Polisi hingga kini masih terus menyelidiki kemungkinan adanya sejumlah aset lain milik First Travel yang belum terungkap.
Advertisement
Solusi Wapres Jusuf Kalla
Kasus penggelapan dana jemaah Umrah First Travel turut mengundang keprihatinan Wakil Presiden Jusuf Kalla. Jika menilai Kasus First Travel merupakan sebuah musibah dan menjadi resiko dari iming-iming umrah murah.
"Ini kan risiko masing-masing. Karena kenapa mau percaya sama yang murah," kata JK di kantornya, Jakarta, Selasa (22/8/2017).
Dia menuturkan, karena hal tersebut, pemerintah tidak bisa mengganti kerugian dana para jemaah umrah. Dirinya menyebut itu menjadi tanggung jawab First Travel sendiri.
"Wah ya siapa yang terima duit, itu yang ganti kan. Masa Anda yang tidak terima duit mesti ganti. Siapa yang terima duit," kata JK.
Menurut dia, untuk melakukan umrah tak seketat melakukan ibadah haji. Hal ini sama dengan biro travel perjalanan umum saja.
"Umrah kan lebih bebas ya daripada haji. Karena itu, dia urus travel itu sama saja dengan ke Singapura, Amerika, dan macam-macam, seperti itu. Maka tanggung jawab tentu siapa yang menerima uang itu," kata JK.
Batasi Biaya Umrah
Sebagai solusi agar kasus serupa tak terulang, JK mengatakan harus ada batas minimum tarif atau biaya untuk melakukan umrah.

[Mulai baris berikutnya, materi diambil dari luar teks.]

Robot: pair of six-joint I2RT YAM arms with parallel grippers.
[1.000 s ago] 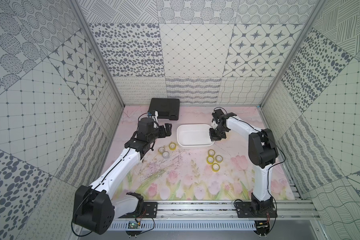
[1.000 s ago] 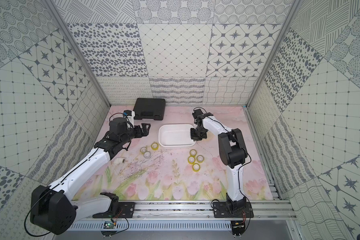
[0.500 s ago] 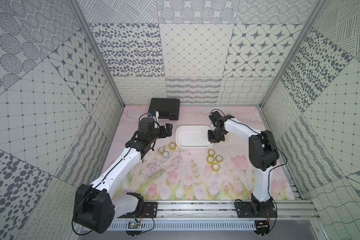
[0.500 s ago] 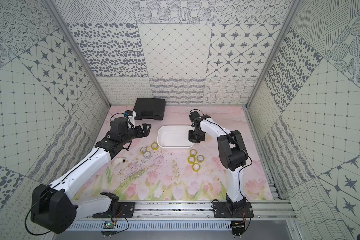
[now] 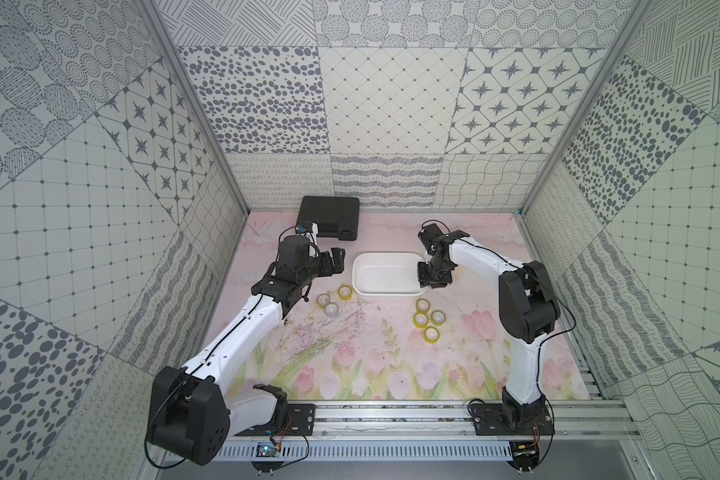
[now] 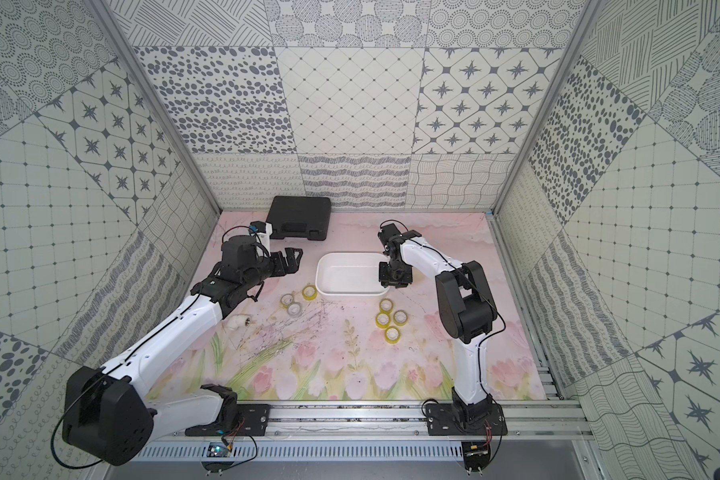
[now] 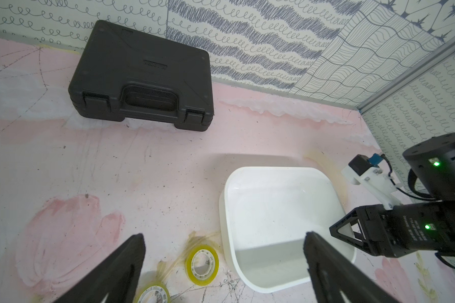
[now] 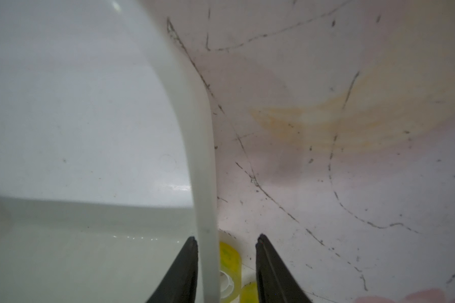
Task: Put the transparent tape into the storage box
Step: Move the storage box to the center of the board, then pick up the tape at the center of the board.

Namun, langkah itu juga harus berbarengan dengan menghapus sistem atau skema ponzi dalam melakukan pembiayaan perjalanan untuk berangkat umrah.
"Tentu kemudian pemerintah atau dari Kemenag (Kementerian Agama) bisa menetapkan batas minimum berapa itu. Tapi walaupun ada batas minimum, selama dia pakai sistem ponzi ya sama juga," kata JK.
Menurut JK, sistem ponzi akan membuat kerugian terus sebuah perusahaan. Selain itu, yang dirugikan adalah orang yang mendaftar belakangan.
Skema atau sistem ponzi dalam kasus perjalanan umrah dipandang sebagai modus investasi palsu yang membayarkan keuntungan pada jemaah berdasarkan uang yang dibayarkan oleh jemaah selanjutnya, bukan berdasarkan keuntungan yang diperoleh dari individu atau organisasi yang menjalankan suatu bisnis.
Wapres menuturkan, sebenarnya aturan untuk travel yang melaksanakan umrah sudah ada. Namun, dirinya mengingatkan untuk dicek kembali semuanya.
"Sebenarnya semua ada aturannya, travel untuk umrah itu harus terdaftar. Harus dicek semuanya," pungkas JK.